Dienstag, 3. April 2018

Das geheime Netzwerk der Natur

Wie Bäume Wolken machen und Regenwürmer Wildschweine steuern

Keine Frage, Peter Wohlleben arbeitet mit spektakulären Aussagen, um den Leser auf die Auseinandersetzung mit den komplexen und vielschichtigen Prozessen in der Natur neugierig zu machen. Aber so skurril Sätze wie „Kraniche sabotieren die spanische Schinkenproduktion“ auch klingen mögen, keine der vom prominenten Förster getroffenen Formulierungen lässt sich nur mit Effekthascherei abtun.


In seinem Buch „Das geheime Netzwerk der Natur“ versucht Wohlleben seinen Lesern unerwartete und nicht offensichtliche Zusammenhänge im ökologischen System nahezubringen. Und das gelingt ihm auch. Dabei berührt der Autor mit seinen Beispielen immer wieder die Themen, die aufgrund unterschiedlicher Interessenlagen der Menschen heute besonders heiß diskutiert sind. Jagdpächter, Waldwirtschafter, Bauern, Schäfer, Natur- und Artenschützer haben jeweils unterschiedliche Sichtweisen zu „Problemen“ mit der Natur und tragen damit zu mancher Legendenbildung teil. Ohne wirklich anzuklagen, zeigt der Autor auf, dass es vor allem die „regulierenden“ Eingriffe des Menschen sind, die zu meist unvorhersehbaren ökologischen Folgen führen. Und diese Folgen sind in der Regel nicht das Problem der Natur, sondern das des Menschen.

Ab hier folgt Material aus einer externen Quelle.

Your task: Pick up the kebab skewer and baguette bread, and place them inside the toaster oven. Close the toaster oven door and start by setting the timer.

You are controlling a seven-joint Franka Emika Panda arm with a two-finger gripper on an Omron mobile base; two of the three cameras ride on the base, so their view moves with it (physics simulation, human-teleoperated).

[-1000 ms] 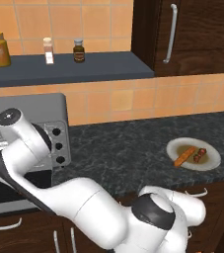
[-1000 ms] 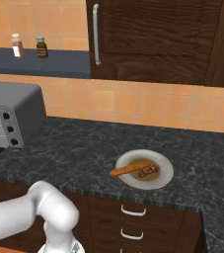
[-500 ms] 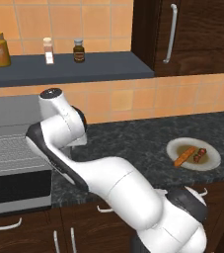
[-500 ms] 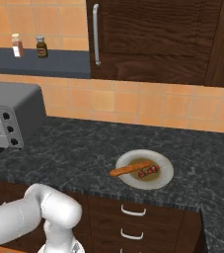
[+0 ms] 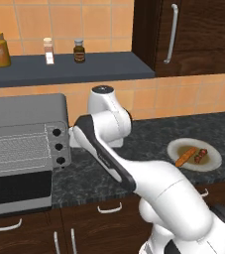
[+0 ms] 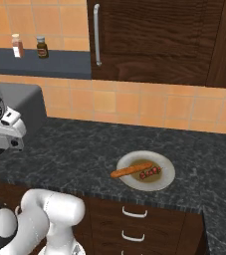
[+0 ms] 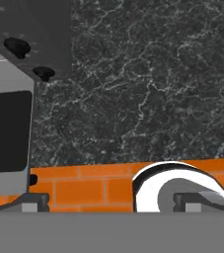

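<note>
While skewer [image 6: 150, 173] and baguette [image 6: 131, 171] wait on plate [image 6: 167, 166], right counter [image 6: 84, 154], oven [image 5: 25, 144] door [image 5: 17, 191] hangs open for loading; jaws' state unclear.

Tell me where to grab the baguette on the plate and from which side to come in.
Grip the baguette bread at its bare left half, coming straight down with the jaws across its narrow width. It lies flat on the plate, and the kebab skewer sits close by its right end, so the left half looks the safer spot.
</note>
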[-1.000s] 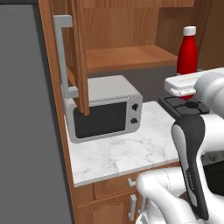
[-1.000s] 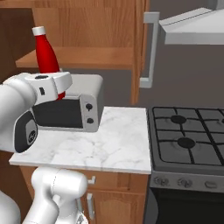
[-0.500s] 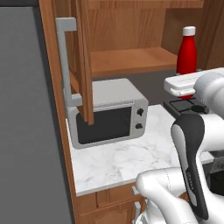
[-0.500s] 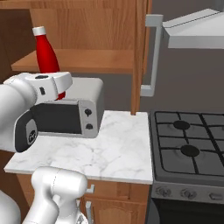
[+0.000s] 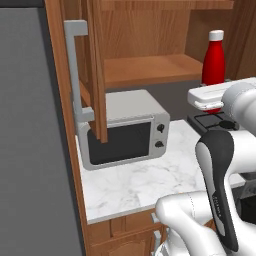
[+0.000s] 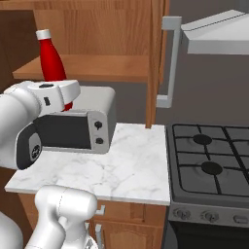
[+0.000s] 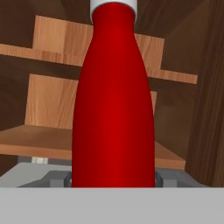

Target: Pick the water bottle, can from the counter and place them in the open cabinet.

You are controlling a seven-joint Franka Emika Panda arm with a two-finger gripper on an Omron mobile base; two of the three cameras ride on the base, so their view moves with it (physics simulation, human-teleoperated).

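The tool (image 7: pixel 113 177) is clamped on the water bottle (image 7: pixel 113 109) — upright, long axis vertical — and the open cabinet's shelf (image 7: pixel 35 140) lies just beyond it, slightly lower.

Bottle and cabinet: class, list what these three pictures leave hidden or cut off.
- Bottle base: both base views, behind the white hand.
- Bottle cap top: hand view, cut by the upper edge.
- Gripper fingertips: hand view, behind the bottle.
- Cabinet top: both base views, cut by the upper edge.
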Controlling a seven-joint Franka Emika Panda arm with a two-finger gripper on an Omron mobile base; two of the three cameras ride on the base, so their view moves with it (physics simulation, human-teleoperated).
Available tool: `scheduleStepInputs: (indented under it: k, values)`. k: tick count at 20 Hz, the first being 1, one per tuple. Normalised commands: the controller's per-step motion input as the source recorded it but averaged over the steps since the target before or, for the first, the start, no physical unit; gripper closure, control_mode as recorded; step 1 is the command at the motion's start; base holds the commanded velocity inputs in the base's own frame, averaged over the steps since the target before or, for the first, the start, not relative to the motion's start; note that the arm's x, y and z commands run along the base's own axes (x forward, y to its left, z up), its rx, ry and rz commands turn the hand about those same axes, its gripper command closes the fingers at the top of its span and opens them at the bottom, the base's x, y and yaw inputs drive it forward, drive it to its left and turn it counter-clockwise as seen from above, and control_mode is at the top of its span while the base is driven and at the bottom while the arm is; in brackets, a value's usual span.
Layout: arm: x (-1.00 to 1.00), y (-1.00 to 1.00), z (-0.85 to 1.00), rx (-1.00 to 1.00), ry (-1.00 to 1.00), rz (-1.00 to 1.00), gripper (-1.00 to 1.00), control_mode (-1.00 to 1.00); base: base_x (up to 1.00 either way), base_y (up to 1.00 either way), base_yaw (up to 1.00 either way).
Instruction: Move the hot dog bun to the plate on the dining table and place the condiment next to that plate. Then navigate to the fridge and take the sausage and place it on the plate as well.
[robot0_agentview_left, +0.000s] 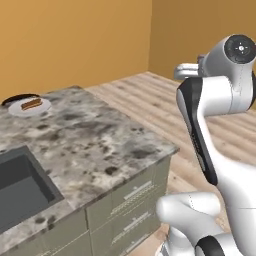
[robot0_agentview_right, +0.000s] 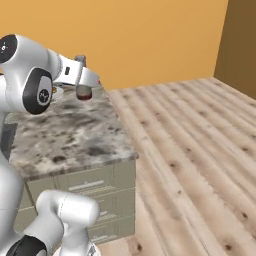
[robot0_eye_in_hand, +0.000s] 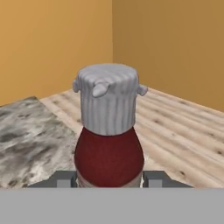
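Note:
The condiment (robot0_eye_in_hand: 108, 131) is a dark red bottle with a white ribbed cap. It stands upright between the two dark finger tips of my gripper (robot0_eye_in_hand: 109, 179), which is shut on its lower body. In the right base view the gripper (robot0_agentview_right: 84, 86) holds the bottle (robot0_agentview_right: 84, 93) in the air above the far edge of the marble-topped counter (robot0_agentview_right: 75, 135). Far off at the counter's back left lies a white plate (robot0_agentview_left: 17, 109) with the brown hot dog bun (robot0_agentview_left: 31, 104) on it. The sausage and the fridge are out of view.
A dark sink basin (robot0_agentview_left: 20, 185) is sunk into the counter at the near left. Grey drawer fronts (robot0_agentview_left: 130, 210) face the robot's base. A dark flat thing (robot0_agentview_left: 15, 98) lies just behind the plate. Wooden floor (robot0_agentview_right: 190, 150) and orange walls lie to the right.

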Motion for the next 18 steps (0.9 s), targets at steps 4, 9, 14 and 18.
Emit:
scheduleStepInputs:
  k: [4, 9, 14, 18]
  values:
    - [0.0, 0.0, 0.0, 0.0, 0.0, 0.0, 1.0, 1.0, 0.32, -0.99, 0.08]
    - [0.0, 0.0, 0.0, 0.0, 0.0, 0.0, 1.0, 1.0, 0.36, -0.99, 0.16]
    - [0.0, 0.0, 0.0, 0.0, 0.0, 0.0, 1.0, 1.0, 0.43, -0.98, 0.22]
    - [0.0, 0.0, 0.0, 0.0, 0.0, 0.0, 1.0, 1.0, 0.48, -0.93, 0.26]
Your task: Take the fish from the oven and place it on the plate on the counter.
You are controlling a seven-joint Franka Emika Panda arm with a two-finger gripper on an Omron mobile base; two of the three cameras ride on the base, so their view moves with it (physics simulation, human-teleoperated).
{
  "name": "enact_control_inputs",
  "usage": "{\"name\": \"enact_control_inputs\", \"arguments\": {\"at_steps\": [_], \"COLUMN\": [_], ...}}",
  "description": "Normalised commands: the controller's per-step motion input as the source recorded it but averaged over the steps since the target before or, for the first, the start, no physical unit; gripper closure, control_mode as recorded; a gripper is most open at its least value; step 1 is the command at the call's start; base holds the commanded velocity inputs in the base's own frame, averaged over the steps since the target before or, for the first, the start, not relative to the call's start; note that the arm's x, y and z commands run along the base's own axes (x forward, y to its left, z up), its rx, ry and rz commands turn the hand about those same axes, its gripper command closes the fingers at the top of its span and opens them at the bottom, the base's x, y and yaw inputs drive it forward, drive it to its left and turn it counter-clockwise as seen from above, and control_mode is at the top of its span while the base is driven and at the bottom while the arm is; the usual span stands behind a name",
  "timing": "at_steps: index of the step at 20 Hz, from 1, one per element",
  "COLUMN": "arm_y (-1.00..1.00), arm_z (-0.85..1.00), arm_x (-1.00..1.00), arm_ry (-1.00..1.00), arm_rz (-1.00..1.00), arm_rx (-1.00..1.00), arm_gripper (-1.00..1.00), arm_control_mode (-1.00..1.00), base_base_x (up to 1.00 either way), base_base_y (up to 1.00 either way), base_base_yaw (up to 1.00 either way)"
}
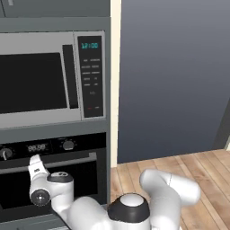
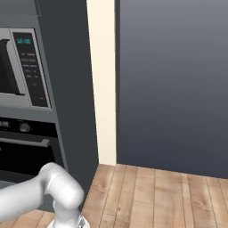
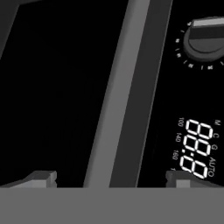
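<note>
Fish: I judge it sits behind the oven door; I cannot see it.
Oven: door closed, contents hidden by dark glass.
Jaws: gripper wide apart, straddling the steel bar handle, not clamped.
Risk: I could close off-centre and slip off the bar, or bump the knob.

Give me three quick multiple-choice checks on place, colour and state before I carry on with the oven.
1. Where is the microwave relative to the oven?
A. above it
B. below it
C. on the floor

2. What colour are the digits on the oven display?
A. red
B. white
C. green

3. What state is the oven door in?
A. open
B. shut
C. removed

Answers:
1 A, the microwave sits in the cabinet bay over the oven.
2 B, the hand view shows white digits.
3 B, the handle and dark glass stand flush under the knobs.
</note>
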Motion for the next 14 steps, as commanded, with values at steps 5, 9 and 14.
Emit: {"name": "enact_control_inputs", "arguments": {"at_steps": [5, 9, 14], "arm_y": [0.00, 0.00, 0.00], "arm_z": [-0.18, -0.02, -0.11], "arm_x": [0.27, 0.33, 0.30], "arm_ry": [0.00, 0.00, 0.00], "arm_rz": [0.00, 0.00, 0.00], "arm_rx": [0.00, 0.00, 0.00], "arm_gripper": [-1.00, -1.00, -1.00], "arm_control_mode": [-1.00, -1.00, -1.00], "base_base_x": [0.00, 0.00, 0.00], "base_base_y": [0.00, 0.00, 0.00], "base_base_yaw": [0.00, 0.00, 0.00]}}
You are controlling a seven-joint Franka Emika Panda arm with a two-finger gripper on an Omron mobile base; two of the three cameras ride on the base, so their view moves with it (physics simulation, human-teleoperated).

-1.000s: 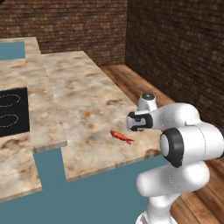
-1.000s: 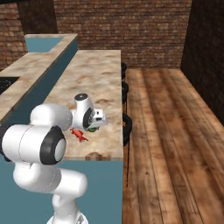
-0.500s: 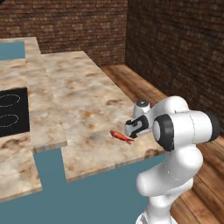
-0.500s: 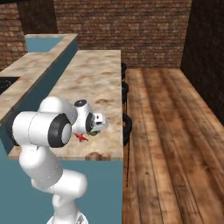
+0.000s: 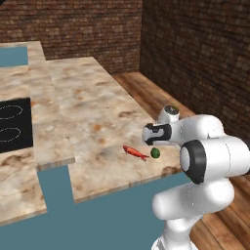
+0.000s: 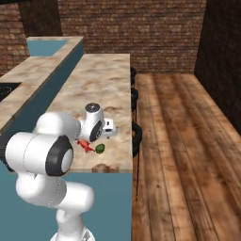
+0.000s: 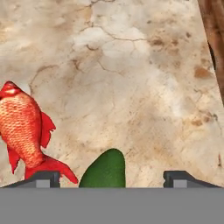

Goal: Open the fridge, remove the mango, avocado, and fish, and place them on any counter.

Kleine Eingriffe, große Wirkung

Tatsächlich ergreift Wohlleben Partei für die Natur und den Respekt vor ökologischen Zusammenhängen, die sich - das begreift der Leser bald - als komplizierter erweisen, als das menschliche Hirn und selbst seine Supercomputer zu erfassen bzw. zu berechnen in der Lage sind. Denn nicht nur das Verhalten beziehungsweise die Eingriffe der Menschen führen zu Veränderungen im System, sondern auch zu unvorhersehbaren Verhaltensänderungen von Tieren, die wiederum Auswirkungen auf das Gesamtsystem haben und im Grunde eine beinahe unendliche Variationsbreite der möglichen Folgen nach sich ziehen. Notgedrungen sind die Beispiele, die Wohlleben für dieses Prinzip der kleinen Änderungen mit unüberschaubaren Folgen vorstellt, vergleichsweise einfach gestrickt. Wenn er aber aufzeigt, wie Regenwürmer die Wildschweinpopulation regulieren oder Wölfe den Bäumen helfen, dann beginnt der Leser zu begreifen, dass die einfachen Rezepte und Argumente der „regulierenden“ Jägerschaft bei „Wildproblemen“ wohl einer genaueren Überprüfung bedürfen.

Von spannenden Geschichten zu grundsätzlichen Fragen

Wohlleben und die Jägerschaft sind ohnehin keine Freunde aber auch mancher Artenschützer muss sich mit der Kritik und den Argumenten des Försters auseinandersetzen. Denn Wohlleben ist zwar ein Radikaler aber kein Traumtänzer. Und so steht er manchem Wiederansiedlungsprojekt aber auch dem Streben nach dem Herstellen von „ursprünglicher“ Natur skeptisch gegenüber.
Anschauliche Beispiele, lockerer Stil und plausible, gut begründete Argumentationen zwischen „Das Geheime Netzwerk der Natur“ aus. Das eigentlich Spannende und für mich besonders Wichtige an diesem Buch sind aber tatsächlich die Denkanstöße, mit denen sich sowohl interessierte Laien als auch Profis aus Wald- Jagd- Land- und Viehwirtschaft und nicht zuletzt auch Naturschützer und Wissenschaftler auseinandersetzten sollten. Die Frage nach der Regulierbarkeit (Beherrschbarkeit) der Natur reicht übrigens weit über Wald, Wiese und Feld hinaus.

Peter Wohlleben: Das geheime Netzwerk der Natur. Ludwig Verlag 2017. Gebunden mit Schutzumschlag, 223 Seiten.